The New Yorker Deconstructs Modernist Desserts
Adam Gopnik expounds upon the origins of modernist desserts and the future of the sweet course in The New Yorker this week. Gone are the familiar forms and yummy, comforting confections of yore. In their place are oft-intimidating, not-always-sweet, highly Spanish-influenced creations.
Creating some of the best foodie prose in recent memory, Gopnik writes:
It was as if the dessert chefs had given up on dessert, too, and produced something else in its place. At even a moderately upscale establishment, you would invariably get what I had come to think of as the Portman Plaza plate, since it so closely resembled the model that a developer would have proposed for the center of a crime-wracked mid-sized city in the seventies: three upright cylinders--small towers of something wrapped in something--with the tops sliced at an angle; a crumbly landscape of some kind; and a reflecting pool running around the edge. The plate would be advertised as, let's say, a chocolate-peanut-butter mousse cake with walnut-balsamic crumble and a sesame sorbet with Concord-grape foam. But the effect was always the same: not enough of a cakey cylindrical thing, too much of a crumbly thing, far too much of a gelatinous thing, and an irrelevance of an off-key runny thing. Without surrendering sugar, dessert had surrendered all its familiar forms--the cake, the soufflé, the pudding--as the avant-garde novel had surrendered narrative, character, and moral. Losing our faith in art is, in a secular culture, what losing our faith in God was to a religious one; God only knows what losing our faith in desserts must be.

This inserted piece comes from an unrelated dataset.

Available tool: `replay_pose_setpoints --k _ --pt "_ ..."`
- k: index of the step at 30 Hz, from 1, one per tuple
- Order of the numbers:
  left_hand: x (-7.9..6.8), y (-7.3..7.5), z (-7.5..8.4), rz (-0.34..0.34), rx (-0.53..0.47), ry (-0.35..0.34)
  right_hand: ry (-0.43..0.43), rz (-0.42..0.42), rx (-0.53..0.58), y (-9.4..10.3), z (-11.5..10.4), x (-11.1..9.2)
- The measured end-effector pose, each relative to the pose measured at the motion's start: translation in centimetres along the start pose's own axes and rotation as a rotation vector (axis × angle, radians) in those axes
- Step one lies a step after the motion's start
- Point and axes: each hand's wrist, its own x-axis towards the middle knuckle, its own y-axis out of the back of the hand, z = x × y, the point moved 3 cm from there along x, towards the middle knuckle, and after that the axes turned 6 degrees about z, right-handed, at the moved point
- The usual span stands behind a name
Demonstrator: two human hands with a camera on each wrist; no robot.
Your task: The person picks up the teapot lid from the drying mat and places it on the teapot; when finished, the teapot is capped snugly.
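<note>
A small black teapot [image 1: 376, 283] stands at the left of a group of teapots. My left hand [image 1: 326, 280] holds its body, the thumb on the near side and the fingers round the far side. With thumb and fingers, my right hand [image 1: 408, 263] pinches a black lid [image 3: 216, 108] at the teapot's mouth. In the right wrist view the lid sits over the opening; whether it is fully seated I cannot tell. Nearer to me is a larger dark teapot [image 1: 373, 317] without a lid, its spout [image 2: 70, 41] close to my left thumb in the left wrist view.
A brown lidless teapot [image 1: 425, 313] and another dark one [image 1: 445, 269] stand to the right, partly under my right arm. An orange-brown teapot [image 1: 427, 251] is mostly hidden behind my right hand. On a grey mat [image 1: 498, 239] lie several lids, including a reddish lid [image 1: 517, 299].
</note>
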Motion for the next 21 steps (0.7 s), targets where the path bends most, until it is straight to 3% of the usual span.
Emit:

Although the article primarily focuses on Gopnik's Spanish treks, during which he must have consumed bazillions of calories, he does briefly explore what's happening in New York City and pays a visit to Dan Barber 's Blue Hill and wd~50's Alex Stupak (full disclosure: I apprenticed at wd~50). And one interesting tidbit comes out: Stupak enlightens Gopnik that he doesn't even like sweets but became a pastry chef because it gave him autonomy and represents a way in which he can create a wholly new food. Makes you wonder, if that's the case: Why is he in the process of opening a taqueria? Or, more importantly, what kinds of desserts will shine at Empellon?